Cher amis,

La deuxième séance consacrée à l’examen du projet de loi sur les violences sexuelles et sexistes s’est achevée peu avant l’aube avec le vote du très contesté article 2 contenant cette abominable notion d”‘atteinte sexuelle avec pénétration” revenant dans les faits à correctionnaliser le viol.

Parallèlement, la pétition du Le Groupe F que nous avons signée et qui demandait le retrait de cet article a atteint les 100.000 signatures dans la journée.

Malheureusement, les députés de la majorité sont restés sourds à cet appel populaire de même qu’aux multiples amendements de tous les autres groupes demandant d’inscrire dans la loi la notion simple que tout acte de pénétration d’un adulte sur un enfant est un viol.

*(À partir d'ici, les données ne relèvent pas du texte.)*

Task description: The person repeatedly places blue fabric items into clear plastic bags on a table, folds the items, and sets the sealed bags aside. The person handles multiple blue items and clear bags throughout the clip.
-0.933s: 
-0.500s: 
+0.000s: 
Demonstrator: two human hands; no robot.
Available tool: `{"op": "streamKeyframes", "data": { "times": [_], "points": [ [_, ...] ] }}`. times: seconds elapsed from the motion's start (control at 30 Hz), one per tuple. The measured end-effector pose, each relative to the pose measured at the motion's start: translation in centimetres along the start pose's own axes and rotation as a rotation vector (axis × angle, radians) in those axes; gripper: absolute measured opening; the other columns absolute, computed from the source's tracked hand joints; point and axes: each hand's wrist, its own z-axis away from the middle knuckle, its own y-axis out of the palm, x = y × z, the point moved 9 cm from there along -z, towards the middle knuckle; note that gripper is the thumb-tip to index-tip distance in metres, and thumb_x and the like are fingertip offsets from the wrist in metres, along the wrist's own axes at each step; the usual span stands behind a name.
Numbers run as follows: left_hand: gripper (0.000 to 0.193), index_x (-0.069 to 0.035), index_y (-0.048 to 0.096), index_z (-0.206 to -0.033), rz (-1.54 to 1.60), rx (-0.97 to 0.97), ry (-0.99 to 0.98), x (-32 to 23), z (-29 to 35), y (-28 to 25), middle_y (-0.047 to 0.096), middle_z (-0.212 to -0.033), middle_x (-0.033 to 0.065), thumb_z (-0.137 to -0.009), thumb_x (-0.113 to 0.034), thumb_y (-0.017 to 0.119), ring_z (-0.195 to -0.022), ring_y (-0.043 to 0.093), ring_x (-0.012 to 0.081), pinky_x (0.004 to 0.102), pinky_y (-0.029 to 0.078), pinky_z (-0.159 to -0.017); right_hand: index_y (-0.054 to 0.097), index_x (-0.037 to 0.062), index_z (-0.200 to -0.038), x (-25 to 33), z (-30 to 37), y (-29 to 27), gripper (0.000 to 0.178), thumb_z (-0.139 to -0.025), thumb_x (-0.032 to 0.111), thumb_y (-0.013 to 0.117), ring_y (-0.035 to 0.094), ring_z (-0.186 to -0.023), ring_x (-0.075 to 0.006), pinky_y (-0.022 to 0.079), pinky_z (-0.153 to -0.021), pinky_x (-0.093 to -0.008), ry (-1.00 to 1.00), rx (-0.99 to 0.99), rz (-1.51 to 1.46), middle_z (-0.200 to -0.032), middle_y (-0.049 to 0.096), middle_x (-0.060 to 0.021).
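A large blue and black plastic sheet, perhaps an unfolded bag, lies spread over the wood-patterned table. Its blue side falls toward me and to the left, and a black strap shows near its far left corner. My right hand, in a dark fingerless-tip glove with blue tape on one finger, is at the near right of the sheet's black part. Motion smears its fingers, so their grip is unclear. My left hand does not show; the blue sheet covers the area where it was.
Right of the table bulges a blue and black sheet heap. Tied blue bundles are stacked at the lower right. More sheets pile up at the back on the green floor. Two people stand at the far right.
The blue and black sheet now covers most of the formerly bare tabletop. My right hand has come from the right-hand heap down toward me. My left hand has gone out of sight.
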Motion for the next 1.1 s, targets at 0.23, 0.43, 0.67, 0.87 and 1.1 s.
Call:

C’est au cours de cette même séance qu’a été rejeté l’amendement de Sophie Auconie, députée UDI qui visait à inscrire l’amnésie traumatique dans la loi. Cette députée engagée et de grande conviction s’était entendue avec le sénateur LR François-Noël Buffet pour reprendre les termes de son amendement qui avait été voté à une large majorité au Sénat le 27 mars. L’amendement a été rejeté par 55 voix contre et 35 pour.

Le gouvernement s’est opposé à cet amendement en expliquant que la jurisprudence avait déjà consacré l’obstacle insurmontable au sujet de l’amnésie traumatique et qu’il s’agissait donc d’une “disposition superfétatoire”.

Invitée dans la foulée du débat de Ça vous regarde, dont je vous ai mis le lien en replay, j’ai expliqué que l’obstacle insurmontable comme élément suspensif de la prescription était inscrit dans la loi depuis février 2017 mais qu’aucune jurisprudence n’avait clairement indiqué que l’amnésie traumatique était un obstacle insurmontable. Raison pour laquelle nous demandions le soutien du gouvernement sur cette reconnaissance très importante pour les victimes. Il est d’autant plus important que le législateur se prononce clairement sur la question car en l’absence de clarification, il serait possible que la jurisprudence décide de l’inverse, ce qui serait une catastrophe pour les victimes.

Une telle disposition, sous réserve d’expertises et de l’avis des magistrats, permettrait à des victimes de violences sexuelles ayant passé les délais de prescription de voir leur plainte instruite une fois établie l’amnésie traumatique les ayant empêché de révéler les faits plus tôt.

Nous regrettons l’absence de soutien du Gouvernement sur cette question et ce d’autant que les ministres porteuses de ce texte et nombre de députés ont tous évoqué l’amnésie traumatique comme un des éléments justifiant l’allongement des délais de prescription à 30 ans après la majorité qui a d’ailleurs été voté hier. Désormais en France, les victimes de viol auront jusqu’à 48 ans pour déposer plainte.

De notre côté, le combat se poursuit. Lorsqu’il aura été adopté en première lecture le projet de loi va être examiné au Sénat où François Noël Buffet devrait déposer une nouvelle fois son amendement (la première fois c’était dans le cadre d’une proposition de loi sénatoriale sur les violences sexuelles faites aux mineurs). Puis, le texte devrait revenir en deuxième lecture à l’assemblée. Nous avons donc encore des possibilités de faire aboutir ce combat législatif.

Un grand merci à tous pour vos précieux soutiens dans cette bataille essentielle pour les enfants d’hier, ceux d’aujourd’hui et les adultes de demain. L’amnésie traumatique étant selon nous un des piliers de l’impunité des pedocriminels.